1.3 Million Tossed Into Poverty — In the Richest Country in the World


“Life, Liberty, and the Pursuit of Happiness.” This is supposedly what the dream of America offers, but does this hold true for the 35.9 million Americans living in poverty today? This is the latest number of people living in poverty, according to the annual U.S. Census Bureau report for 2004. The report also states that in 2003 the number of Americans living in poverty rose by 1.3 million people, to 12.5% of the population.

These numbers are appalling, but what is more disturbing is the number of people of color, single mothers, and children who are hit the hardest. Twenty-four percent of African Americans and 22.5% of Latinos live below the official poverty line, nearly twice the national rate.

Of all the “family groups” in the Census report, poverty is highest among single mothers. Twenty-eight percent of female-headed families are living in poverty, compared with 5.4% of two-parent households.

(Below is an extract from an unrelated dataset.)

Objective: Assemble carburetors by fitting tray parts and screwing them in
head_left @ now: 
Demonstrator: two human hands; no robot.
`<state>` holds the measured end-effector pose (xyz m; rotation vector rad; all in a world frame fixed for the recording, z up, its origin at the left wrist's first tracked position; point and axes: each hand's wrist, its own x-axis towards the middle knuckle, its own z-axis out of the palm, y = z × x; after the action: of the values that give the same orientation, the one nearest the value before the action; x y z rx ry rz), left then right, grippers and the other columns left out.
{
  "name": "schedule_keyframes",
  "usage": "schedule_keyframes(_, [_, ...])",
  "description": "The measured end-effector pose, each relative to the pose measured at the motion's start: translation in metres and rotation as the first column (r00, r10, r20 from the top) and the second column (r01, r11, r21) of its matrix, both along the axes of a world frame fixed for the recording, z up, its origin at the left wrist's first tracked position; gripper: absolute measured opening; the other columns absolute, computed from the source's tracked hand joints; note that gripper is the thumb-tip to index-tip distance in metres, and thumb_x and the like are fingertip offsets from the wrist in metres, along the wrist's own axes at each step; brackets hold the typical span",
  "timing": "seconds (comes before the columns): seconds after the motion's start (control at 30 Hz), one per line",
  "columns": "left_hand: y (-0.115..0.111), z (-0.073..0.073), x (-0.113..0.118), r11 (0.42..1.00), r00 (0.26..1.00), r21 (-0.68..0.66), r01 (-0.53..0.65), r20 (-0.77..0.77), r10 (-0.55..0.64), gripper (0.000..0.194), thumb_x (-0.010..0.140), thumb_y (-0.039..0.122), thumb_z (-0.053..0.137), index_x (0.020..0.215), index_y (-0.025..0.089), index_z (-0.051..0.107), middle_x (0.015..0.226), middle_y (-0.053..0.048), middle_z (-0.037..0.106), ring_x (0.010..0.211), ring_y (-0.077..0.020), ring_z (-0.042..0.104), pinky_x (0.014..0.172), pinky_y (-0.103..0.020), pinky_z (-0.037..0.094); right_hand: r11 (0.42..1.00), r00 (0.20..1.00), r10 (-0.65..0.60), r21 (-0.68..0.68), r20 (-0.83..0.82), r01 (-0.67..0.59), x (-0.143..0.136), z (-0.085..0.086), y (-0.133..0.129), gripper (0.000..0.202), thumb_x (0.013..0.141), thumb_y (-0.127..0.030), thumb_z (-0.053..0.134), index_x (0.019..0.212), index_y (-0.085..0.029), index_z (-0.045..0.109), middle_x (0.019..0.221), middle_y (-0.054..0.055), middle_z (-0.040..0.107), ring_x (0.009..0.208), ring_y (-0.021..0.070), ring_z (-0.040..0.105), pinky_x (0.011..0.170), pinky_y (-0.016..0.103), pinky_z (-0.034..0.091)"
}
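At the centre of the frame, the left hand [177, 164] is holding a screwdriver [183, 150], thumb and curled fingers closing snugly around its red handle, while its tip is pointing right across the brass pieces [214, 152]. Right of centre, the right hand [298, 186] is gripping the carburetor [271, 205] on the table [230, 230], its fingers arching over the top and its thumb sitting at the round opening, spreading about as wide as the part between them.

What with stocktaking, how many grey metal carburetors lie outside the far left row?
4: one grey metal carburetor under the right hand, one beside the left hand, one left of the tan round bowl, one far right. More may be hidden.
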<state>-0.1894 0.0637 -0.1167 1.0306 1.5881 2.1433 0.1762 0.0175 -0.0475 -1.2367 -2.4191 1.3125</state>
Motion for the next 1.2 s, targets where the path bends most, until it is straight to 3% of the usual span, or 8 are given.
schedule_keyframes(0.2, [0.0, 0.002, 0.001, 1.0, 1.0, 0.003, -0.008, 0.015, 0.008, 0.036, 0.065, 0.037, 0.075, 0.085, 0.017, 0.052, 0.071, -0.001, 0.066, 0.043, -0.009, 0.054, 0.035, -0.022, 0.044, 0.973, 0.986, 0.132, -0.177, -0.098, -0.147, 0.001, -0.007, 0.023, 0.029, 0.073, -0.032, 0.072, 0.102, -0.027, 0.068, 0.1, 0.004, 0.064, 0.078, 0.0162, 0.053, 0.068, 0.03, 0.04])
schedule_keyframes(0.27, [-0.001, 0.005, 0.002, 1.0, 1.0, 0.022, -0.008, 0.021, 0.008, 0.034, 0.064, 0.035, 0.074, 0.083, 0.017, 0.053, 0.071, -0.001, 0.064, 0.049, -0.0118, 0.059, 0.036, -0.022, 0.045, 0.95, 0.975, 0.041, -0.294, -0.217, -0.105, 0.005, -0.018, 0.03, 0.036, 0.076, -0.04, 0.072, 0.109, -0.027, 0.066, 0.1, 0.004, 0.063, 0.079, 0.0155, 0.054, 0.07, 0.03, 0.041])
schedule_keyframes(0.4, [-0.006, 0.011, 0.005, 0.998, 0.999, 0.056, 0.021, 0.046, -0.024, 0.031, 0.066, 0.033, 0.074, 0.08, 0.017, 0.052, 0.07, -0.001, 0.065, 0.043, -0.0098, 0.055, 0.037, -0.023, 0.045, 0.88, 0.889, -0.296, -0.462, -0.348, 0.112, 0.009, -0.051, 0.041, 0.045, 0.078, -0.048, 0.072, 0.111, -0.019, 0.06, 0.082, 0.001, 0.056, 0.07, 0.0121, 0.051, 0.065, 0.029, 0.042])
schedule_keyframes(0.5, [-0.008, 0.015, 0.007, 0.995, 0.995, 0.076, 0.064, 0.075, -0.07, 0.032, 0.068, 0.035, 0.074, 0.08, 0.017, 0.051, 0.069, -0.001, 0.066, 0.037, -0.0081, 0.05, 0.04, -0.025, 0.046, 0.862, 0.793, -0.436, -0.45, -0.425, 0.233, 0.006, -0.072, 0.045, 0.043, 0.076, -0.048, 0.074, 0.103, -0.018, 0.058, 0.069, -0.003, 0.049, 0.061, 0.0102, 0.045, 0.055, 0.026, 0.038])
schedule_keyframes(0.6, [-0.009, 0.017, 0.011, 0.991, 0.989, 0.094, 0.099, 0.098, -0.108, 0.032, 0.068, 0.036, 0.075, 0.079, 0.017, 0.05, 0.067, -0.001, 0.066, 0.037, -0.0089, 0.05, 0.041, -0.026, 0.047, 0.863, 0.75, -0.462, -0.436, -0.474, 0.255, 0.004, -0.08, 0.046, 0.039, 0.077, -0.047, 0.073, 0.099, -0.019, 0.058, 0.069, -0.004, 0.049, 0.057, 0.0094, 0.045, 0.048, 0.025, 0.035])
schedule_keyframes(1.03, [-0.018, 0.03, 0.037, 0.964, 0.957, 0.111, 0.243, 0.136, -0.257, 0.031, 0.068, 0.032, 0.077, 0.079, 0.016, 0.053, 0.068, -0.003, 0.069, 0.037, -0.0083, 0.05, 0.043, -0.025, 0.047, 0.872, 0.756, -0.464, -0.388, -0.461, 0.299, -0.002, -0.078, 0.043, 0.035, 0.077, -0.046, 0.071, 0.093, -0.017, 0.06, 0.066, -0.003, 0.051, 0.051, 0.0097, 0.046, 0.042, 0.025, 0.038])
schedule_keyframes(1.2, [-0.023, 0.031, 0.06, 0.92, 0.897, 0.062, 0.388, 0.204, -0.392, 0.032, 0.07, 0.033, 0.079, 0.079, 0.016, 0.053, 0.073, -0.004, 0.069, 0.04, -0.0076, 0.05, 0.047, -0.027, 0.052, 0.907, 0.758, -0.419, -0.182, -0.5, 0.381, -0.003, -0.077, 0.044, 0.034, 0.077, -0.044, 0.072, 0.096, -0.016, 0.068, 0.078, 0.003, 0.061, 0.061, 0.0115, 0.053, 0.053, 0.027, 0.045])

The Children’s Defense Fund recently released The State of America’s Children 2004, examining how children are faring in the U.S, and the figures are disgraceful. One in six children today lives in poverty. One in eight – 9.3 million – children have no health insurance. And up to 13 million children live in households suffering from hunger or “food insecurity without hunger.”

How could the wealthiest nation in the world have the highest poverty rate of all industrialized countries? It seems asinine that the richest country in history cannot take care of the needs of the majority of its own population. But under this brutal capitalist system, it is only corporations and the wealthy that are taken care of.

In 2003, the top fifty outsourcing corporations paid their CEOs an average of $10.4 million, a nearly 50% increase from a year before (The Nation 13 Sep 2004). At 70 of the 100 largest companies, the average CEO pay was 384 times the average employee wage in 2003, according to Bloomberg and the Bureau of Labor Statistics. And now the gulf between the wealthiest fifth of the population and the poorest fifth has reached the widest gap on record at the U.S. Census Bureau.

But perhaps the statistic that exposes the class structure of our society the most is that the richest 1% owns more wealth than the bottom 95% (CommonDreams.org 14 Sep 2003).

This gulf between rich and poor cannot keep widening without eventually causing social explosions. Working-class Americans won’t accept falling living standards forever. We simply can’t afford to. We have to fight back.